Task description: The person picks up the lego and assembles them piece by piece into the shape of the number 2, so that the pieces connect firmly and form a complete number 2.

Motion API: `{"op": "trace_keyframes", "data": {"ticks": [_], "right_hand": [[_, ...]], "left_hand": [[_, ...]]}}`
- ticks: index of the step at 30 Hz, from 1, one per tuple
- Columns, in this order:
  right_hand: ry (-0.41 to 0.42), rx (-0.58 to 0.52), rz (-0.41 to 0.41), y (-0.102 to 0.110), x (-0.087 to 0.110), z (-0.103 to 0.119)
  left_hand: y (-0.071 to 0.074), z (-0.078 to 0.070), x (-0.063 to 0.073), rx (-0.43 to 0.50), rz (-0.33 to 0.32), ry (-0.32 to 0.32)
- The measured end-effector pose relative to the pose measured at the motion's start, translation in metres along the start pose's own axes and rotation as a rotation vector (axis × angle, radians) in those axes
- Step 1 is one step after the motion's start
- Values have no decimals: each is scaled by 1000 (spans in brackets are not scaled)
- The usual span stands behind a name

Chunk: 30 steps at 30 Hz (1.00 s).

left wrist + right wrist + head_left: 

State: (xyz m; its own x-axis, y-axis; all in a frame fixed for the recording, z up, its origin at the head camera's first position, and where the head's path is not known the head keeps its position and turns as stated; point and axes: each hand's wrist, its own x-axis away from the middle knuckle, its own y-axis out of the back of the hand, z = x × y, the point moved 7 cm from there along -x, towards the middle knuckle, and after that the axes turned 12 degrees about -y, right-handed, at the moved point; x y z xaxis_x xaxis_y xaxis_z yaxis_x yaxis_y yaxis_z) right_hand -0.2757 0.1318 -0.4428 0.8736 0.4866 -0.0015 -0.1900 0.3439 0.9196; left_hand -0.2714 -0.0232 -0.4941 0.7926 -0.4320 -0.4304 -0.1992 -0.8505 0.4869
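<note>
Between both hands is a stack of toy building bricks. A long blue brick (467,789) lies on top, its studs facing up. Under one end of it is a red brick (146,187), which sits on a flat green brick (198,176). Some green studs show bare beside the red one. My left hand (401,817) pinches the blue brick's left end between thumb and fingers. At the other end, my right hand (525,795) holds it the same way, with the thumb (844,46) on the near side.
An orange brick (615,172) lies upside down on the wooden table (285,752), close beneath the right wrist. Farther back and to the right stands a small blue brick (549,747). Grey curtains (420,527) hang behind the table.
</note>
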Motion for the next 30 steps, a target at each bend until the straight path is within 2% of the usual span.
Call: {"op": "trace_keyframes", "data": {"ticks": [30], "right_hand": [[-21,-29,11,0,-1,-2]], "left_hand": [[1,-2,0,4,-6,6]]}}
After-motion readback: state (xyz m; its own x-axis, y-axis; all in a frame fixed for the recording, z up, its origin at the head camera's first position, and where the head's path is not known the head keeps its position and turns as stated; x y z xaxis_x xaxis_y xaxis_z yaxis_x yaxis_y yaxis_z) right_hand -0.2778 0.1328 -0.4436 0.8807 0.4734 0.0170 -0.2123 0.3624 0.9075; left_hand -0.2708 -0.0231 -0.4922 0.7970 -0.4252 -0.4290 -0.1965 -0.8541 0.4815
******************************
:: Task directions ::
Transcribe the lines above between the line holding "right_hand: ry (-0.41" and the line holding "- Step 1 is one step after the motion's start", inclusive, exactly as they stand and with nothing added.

:: Finished exercise ::
  right_hand: ry (-0.41 to 0.42), rx (-0.58 to 0.52), rz (-0.41 to 0.41), y (-0.102 to 0.110), x (-0.087 to 0.110), z (-0.103 to 0.119)
  left_hand: y (-0.071 to 0.074), z (-0.078 to 0.070), x (-0.063 to 0.073), rx (-0.43 to 0.50), rz (-0.33 to 0.32), ry (-0.32 to 0.32)
- The measured end-effector pose relative to the pose measured at the motion's start, translation in metres along the start pose's own axes and rotation as a rotation vector (axis × angle, radians) in those axes
- Step 1 is one step after the motion's start

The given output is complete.